* _What the exercise asks_
Give every line of the listing back, exactly as written.

* _Dataset excerpt_

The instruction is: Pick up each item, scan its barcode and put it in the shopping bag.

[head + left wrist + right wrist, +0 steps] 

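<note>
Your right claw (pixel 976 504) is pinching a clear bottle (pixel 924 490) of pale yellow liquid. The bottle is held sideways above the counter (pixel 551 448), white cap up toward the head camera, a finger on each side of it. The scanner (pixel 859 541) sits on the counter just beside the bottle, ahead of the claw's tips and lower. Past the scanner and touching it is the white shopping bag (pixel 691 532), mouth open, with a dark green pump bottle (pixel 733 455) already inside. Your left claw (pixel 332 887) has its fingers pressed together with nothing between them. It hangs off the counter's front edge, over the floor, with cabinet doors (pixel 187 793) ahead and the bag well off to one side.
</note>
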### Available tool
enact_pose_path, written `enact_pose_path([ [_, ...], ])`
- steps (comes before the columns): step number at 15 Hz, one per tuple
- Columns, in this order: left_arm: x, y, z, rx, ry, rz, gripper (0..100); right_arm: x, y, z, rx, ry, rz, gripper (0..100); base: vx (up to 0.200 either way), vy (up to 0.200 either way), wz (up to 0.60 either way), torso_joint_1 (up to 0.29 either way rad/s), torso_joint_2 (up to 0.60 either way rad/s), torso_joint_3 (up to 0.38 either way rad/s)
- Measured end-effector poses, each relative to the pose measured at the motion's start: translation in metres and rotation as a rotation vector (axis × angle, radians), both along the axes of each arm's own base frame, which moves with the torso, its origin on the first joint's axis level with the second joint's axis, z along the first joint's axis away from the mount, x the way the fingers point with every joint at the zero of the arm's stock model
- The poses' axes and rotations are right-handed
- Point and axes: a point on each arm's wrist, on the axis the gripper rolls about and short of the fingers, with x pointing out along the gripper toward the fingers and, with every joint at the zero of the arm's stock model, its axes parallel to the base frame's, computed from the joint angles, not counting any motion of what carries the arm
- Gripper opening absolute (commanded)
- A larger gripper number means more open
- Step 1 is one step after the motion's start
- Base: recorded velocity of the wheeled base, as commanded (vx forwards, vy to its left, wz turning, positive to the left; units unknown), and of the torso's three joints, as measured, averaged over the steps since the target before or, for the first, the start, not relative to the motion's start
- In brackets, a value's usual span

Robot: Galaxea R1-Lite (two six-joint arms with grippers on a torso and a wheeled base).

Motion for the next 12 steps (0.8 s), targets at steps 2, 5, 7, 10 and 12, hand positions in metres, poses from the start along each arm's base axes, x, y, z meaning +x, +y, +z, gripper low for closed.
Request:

* _Task result_
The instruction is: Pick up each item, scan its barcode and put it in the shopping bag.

[head + left wrist + right wrist, +0 steps] 

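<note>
Your right claw (pixel 976 504) is pinching a clear bottle (pixel 924 490) of pale yellow liquid. The bottle is held sideways above the counter (pixel 551 448), white cap up toward the head camera, a finger on each side of it. The scanner (pixel 859 541) sits on the counter just beside the bottle, ahead of the claw's tips and lower. Past the scanner and touching it is the white shopping bag (pixel 691 532), mouth open, with a dark green pump bottle (pixel 733 455) already inside. Your left claw (pixel 332 887) has its fingers pressed together with nothing between them. It hangs off the counter's front edge, over the floor, with cabinet doors (pixel 187 793) ahead and the bag well off to one side.
</note>
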### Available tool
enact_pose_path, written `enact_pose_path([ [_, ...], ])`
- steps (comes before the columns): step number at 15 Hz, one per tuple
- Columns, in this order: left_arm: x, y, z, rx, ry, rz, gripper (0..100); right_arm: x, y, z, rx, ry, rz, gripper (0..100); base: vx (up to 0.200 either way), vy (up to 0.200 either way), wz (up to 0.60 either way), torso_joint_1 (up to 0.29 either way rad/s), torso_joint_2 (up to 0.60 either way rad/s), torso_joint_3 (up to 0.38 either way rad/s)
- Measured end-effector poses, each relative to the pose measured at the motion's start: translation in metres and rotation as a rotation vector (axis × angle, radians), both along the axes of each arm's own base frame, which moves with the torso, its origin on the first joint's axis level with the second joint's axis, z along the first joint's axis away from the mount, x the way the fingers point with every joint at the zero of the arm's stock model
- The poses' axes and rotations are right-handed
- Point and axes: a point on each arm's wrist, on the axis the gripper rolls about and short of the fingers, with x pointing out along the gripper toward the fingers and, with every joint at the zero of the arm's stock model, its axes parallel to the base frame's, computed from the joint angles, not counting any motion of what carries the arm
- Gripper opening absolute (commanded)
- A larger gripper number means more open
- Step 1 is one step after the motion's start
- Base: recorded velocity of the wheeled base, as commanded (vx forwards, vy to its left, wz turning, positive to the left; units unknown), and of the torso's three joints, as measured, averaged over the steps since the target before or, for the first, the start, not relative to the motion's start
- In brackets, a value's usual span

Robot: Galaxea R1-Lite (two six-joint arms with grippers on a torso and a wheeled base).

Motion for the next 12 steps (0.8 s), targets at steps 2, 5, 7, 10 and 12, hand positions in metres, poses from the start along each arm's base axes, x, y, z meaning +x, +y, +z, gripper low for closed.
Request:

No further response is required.